Decía sor Verónica que si las religiosas lo usaban corto era por comodidad, porque tenían una vida tan ocupada que no tendrían tiempo de lavarlo, secarlo y peinarlo. También era cuestión de higiene, por aquello de los piojos tan comunes en Saltillo. Cuando profesé con las Adoratrices del Tepeyac, platiqué con la madre Martha sobre el cabello y me dijo algo parecido: que lo podía usar tan largo como quisiera, bajo la cofia y el velo, siempre y cuando su cuidado no me quitara tiempo para mis obligaciones en la congregación. Tenían razón. Al poco tiempo de profesar me di cuenta que no podía cuidar mi cabello como debía, así que decidí cortarlo a media espalda. No me lo quise cortar más porque esperaba que cualquier día fuera mi mamá a sacarme del convento, y no quería salir a la calle toda pelona. Por las pocas revistas y periódicos que llegaban al convento, sabía que la moda era que las mujeres usaran el cabello muy corto, pero yo me sentiría como desnuda si saliera así a la calle.
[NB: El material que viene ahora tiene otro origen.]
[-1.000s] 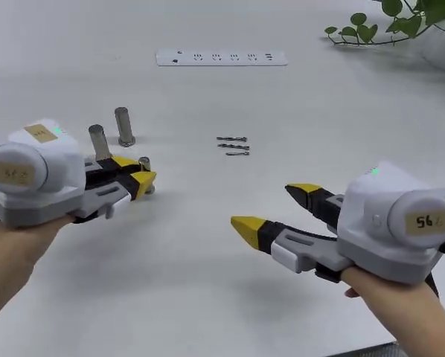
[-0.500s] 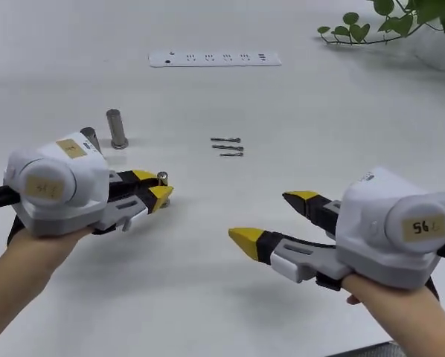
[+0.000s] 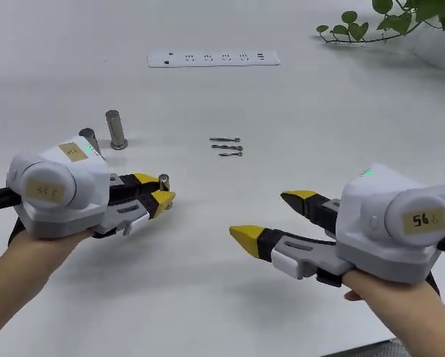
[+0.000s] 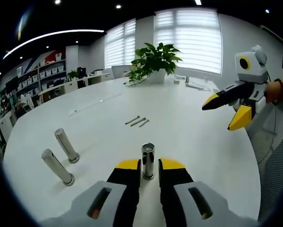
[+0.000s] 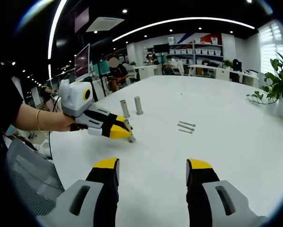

Cuando la hermana mencionó mi cabello largo, intervino la madre Carolita, quien era la religiosa de mayor edad en el convento. Anteriormente había sido monja en otros conventos del centro del país —de hecho, fue de las últimas novicias del convento de San Jerónimo, en la Ciudad de México, ahí, donde Sor Juana Inés de la Cruz, profesó doscientos años atrás­—, pero siempre le tocó la mala suerte que el gobierno clausurara sus conventos y mandara a las religiosas de regreso con sus familias. Ella, o su familia no la aceptó de regreso o nunca se quiso dar por vencida, siempre buscaba y encontraba un convento que la aceptara. La madre Carolita era muy buena gente, pero muy a la antigua. Era muy austera y severa consigo misma: dormía en el piso, ayunaba todos los viernes, no usaba cobijas en invierno, andaba descalza, se bañaba cada mes —era la que olía a zorrillo­—, no comía postre, rezaba todo el rosario de rodillas, y siempre que hablaba era para decir: “En mis tiempos, las monjas…”

—En mis tiempos, las monjas —dijo la madre Carolita— no andaban con vanidades, realmente le ofrecían a Dios una vida de sacrificios y renunciación. Traer el pelo largo, hija —me dijo mirándome a los ojos— es cosa del diablo —y se persignó al mencionar ese nombre—, que te va a llevar a la condenación eterna en el infierno. Así debe ser una verdadera monja —al decir eso se quitó la cofia y el velo y mostró su cráneo casi desnudo, con las huellas de los tijeretazos, con los que ella misma se cortaba el cabello.